Молотов кивнул. Встал. Майский тоже поднялся, портфель снова у груди.
— Иван Михайлович, — сказал Сталин. — Когда вернётесь в Лондон, передайте Черчиллю от меня устно, не на бумаге. Одну фразу.
Майский ждал.
— Скажите: Россия не торгуется. Россия воюет. И будет воевать, пока не победит. Пусть это знает Черчилль. И пусть это знает Бек.
Он помолчал и добавил тише, уже не для передачи:
— На бумаге мы будем тоньше. Но Черчиллю сейчас нужно не тонкое, а твёрдое. Ему нужно знать, что мы стоим. Остальное — потом.
Майский кивнул. По лицу его было видно, что он запомнил, и что запомнит точно, и что передаст точно, потому что за десять лет в Лондоне он научился передавать слова так, чтобы они звучали одинаково на обоих языках.
Они вышли. Дверь закрылась. Кабинет опустел.
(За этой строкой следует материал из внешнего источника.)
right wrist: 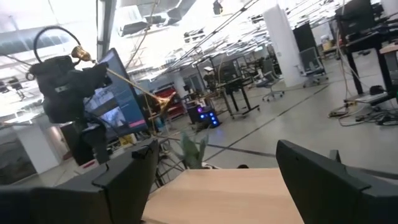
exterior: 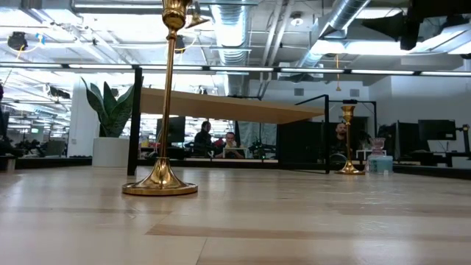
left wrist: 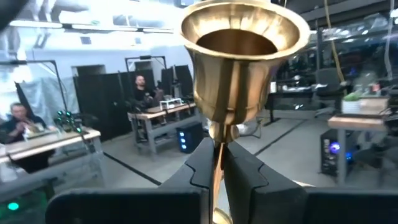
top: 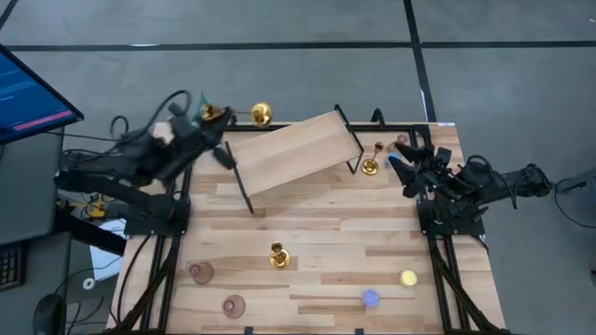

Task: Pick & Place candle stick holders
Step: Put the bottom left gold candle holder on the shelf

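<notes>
My left gripper (left wrist: 219,165) clamps gold candlestick (left wrist: 239,59) stem, base hidden; right gripper (right wrist: 214,168) spread wide, empty, high view's right.

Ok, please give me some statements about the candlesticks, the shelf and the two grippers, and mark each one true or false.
1. The left gripper is shut on the stem of a gold candlestick. True.
2. The right gripper holds a pink holder. False: its fingers stand open with nothing between them.
3. One gold candlestick stands upright on the table, in front of the wooden shelf. True.
4. All three gold candlesticks stand on the wooden shelf. False: none is on it; one is held at the table's far left corner, and another one stands beside the shelf's right leg.
5. Two pink holders sit at the table's near left corner. True.
</notes>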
Сталин сидел за столом, перед двумя листами черчиллевской бумаги и тремя стаканами холодного чая. Час ночи. За стеной, в приёмной, Поскрёбышев ещё на месте — он всегда на месте, пока Сталин в Кремле.
Бек. Черчилль. Рузвельт, который сидит за океаном и не вмешивается. У каждого своя игра, и каждый думает, что играет лучше других.
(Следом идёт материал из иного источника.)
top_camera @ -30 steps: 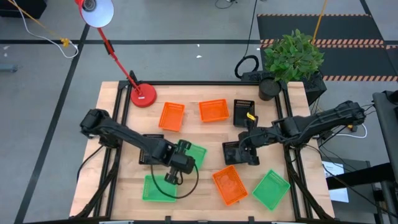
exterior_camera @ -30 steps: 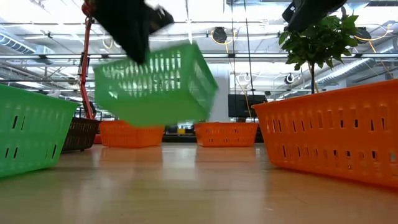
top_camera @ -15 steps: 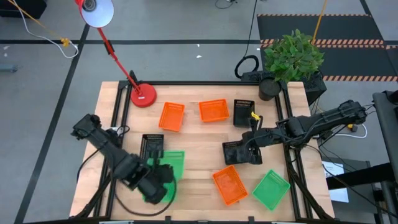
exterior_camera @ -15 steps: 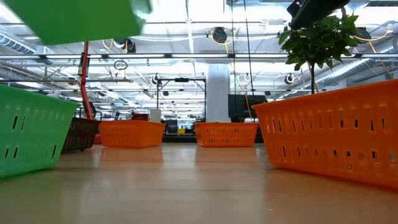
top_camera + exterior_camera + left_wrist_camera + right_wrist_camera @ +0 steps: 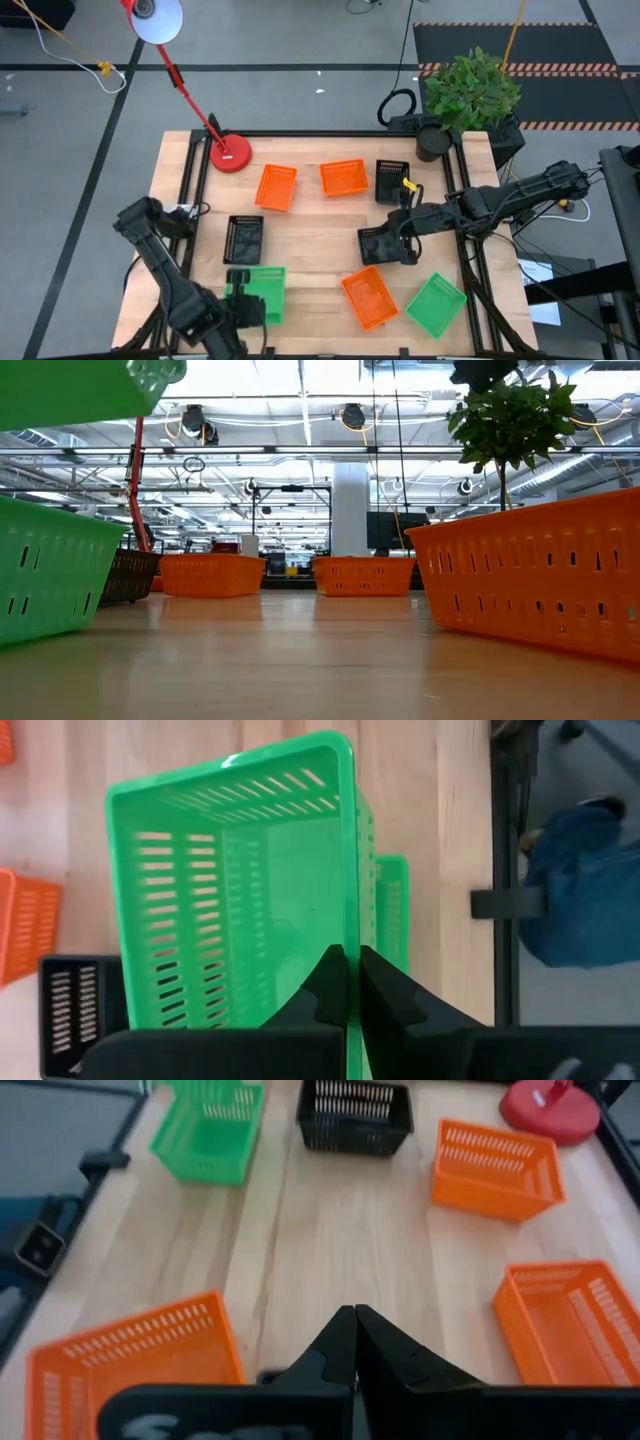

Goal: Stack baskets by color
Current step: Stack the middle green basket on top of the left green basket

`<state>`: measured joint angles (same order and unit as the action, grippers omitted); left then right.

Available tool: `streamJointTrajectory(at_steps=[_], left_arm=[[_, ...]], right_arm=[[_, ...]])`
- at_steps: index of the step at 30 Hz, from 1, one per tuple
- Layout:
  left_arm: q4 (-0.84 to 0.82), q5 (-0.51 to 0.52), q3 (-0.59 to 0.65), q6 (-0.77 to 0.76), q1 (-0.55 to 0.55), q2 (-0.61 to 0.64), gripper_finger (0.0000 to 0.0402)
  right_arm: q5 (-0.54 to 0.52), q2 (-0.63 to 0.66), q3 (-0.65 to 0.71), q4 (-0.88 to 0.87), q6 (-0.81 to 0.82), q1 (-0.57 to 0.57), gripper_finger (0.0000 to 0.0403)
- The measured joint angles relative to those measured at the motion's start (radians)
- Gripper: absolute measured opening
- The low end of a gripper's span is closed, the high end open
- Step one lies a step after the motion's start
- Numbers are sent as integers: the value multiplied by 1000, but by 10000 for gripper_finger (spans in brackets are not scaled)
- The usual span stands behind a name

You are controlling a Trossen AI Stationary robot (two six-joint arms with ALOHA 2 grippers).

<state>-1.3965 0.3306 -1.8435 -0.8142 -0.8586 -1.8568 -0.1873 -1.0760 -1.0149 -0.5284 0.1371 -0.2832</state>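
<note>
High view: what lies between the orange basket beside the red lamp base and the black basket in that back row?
A second orange basket sits between them, apart from both; the high view shows it.

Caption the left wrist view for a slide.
Left gripper shut on the rim of a green basket, held over a second green basket on the table.

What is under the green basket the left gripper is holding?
Another green basket lies on the table under the held green basket, which the left gripper grips by its rim. Only one edge shows in the left wrist view; the rest is covered.
</note>
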Motion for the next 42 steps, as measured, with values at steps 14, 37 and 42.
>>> streamJointTrajectory(at_steps=[14,37,42], left_arm=[[-1,38,0,-116,-54,-189,8],[6,38,0,-124,-58,-228,27],[15,37,19,-132,-58,-228,34]], right_arm=[[-1,0,0,162,-97,0,0],[0,0,0,158,-97,0,0],[0,-1,0,157,-97,0,0]])
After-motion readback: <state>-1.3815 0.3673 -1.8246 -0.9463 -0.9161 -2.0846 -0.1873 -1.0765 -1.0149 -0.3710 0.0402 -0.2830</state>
Бек хочет мир. Не потому что миролюбив — потому что умён. Мир на его условиях означает: Германия сохраняет армию, промышленность, позицию в Европе. Через десять лет — снова сильнейшая держава. Через двадцать — снова война, если захотят. Версаль наоборот: не проигравшая Германия, растоптанная и униженная, а Германия, отступившая с достоинством и сохранившая всё, кроме завоёванного.
Черчилль это видит. И боится, потому что английская публика этого не видит. Английская публика видит генерала, который сверг сумасшедшего, вернул пленных, предлагает мир. Чего ещё нужно? Зачем воевать дальше, если сыновья каждую неделю не возвращаются из-над Рура?
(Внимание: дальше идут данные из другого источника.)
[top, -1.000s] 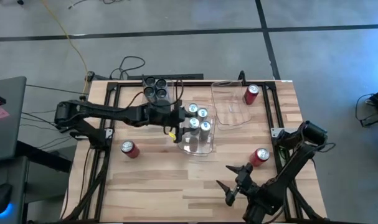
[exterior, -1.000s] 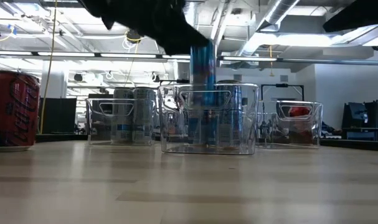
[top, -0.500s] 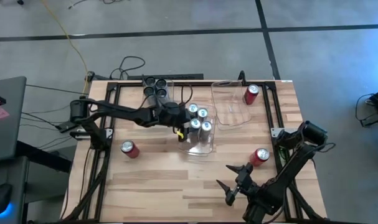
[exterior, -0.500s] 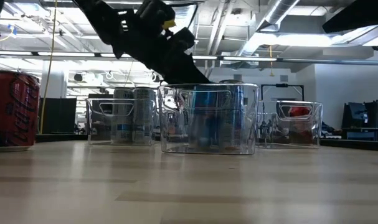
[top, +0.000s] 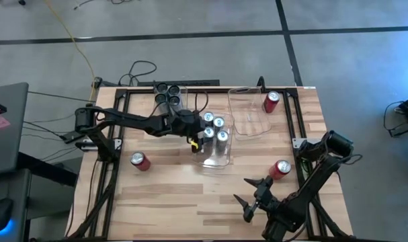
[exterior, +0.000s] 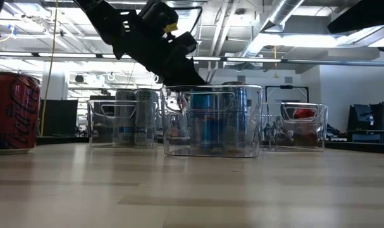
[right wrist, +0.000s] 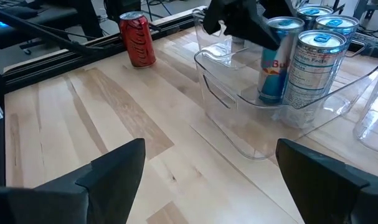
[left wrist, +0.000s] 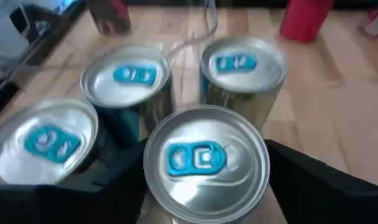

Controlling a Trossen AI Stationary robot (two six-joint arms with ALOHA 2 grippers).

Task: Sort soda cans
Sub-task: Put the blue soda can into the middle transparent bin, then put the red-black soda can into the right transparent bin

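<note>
Several silver-blue soda cans stand upright in the middle clear bin (top: 217,163). My left gripper (left wrist: 204,186) reaches into that bin from the table's left, open, one finger on each side of the can nearest it (left wrist: 204,158). That can (top: 209,132) stands on the bin's floor. Red cans stand on the table at the left (top: 139,160) and right (top: 280,168), and a third (top: 271,101) in the far right bin. Dark cans (top: 169,97) fill the far left bin. My right gripper (top: 254,195) hangs open near the table's front edge, holding nothing. My left gripper has its fingers (left wrist: 120,186) on either side of the upper wall of the silver-blue can, slanting down from the table's left. The can's rim (left wrist: 152,163) hides the pads, so I cannot tell whether they touch it. The can stands upright on the bin's floor.
Black rails (top: 116,134) frame the table's left, far and right sides. Bare wood (top: 183,195) lies in front of the bins, between the left red can and my right gripper. In the low view the left red can (exterior: 13,111) is close to the camera.
My left gripper has come down and a little toward the table's right with the silver-blue can. The can hung above the middle bin's rim a second ago and now stands inside the bin beside the other cans. The right arm has kept still.
</note>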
А Рузвельт — молчит. Воюет с Японией, бомбит острова в Тихом океане, строит авианосцы. Европа — не его война. Пока.
Сталин-Волков думал о том, чего в его прежней жизни не было. К этому моменту мир должен был выглядеть иначе: Америка в войне, Сталинград впереди, всё определено. Здесь — ничего не определено. Та история вела через кровь и руины к победе, к Ялте, к разделу мира. Здесь дороги нет. Есть только карта, на которой три игрока двигают фигуры, и каждый ход меняет партию.
Он убрал письмо в сейф, к другим бумагам, которые видел только он. Запер. Ключ в карман.
Вышел из кабинета. Поскрёбышев поднял голову от стола, где дремал над папкой.
— Домой, Александр Николаевич. Завтра рано.
— Слушаюсь, товарищ Сталин. Машина у подъезда.
Москва за окном машины — тёмная, спящая, военная. Редкие фонари, патрули на перекрёстках, тишина. Город, который не знал о письме, лежавшем в сейфе, и о словах, которые Майский увезёт в Лондон, и о партии, которая разыгрывалась над головами миллионов людей, спавших в эту минуту в своих кроватях.
Россия не торгуется. Россия воюет.
Черчилль поверит. Волков знал больше, чем уместилось в одной фразе. Россия воюет — да, и будет воевать, и победит. Но мир после победы должен быть другим. В учебнике был один мир, с Ялтой и разделом. Бек хотел другой, с сильной Германией посередине Европы. Черчилль хотел третий, с Британией, которая по-прежнему значит что-то. Сталину не подходил ни один. А какой подходил — он пока не знал, и знать не мог, потому что этот мир ещё нужно было построить.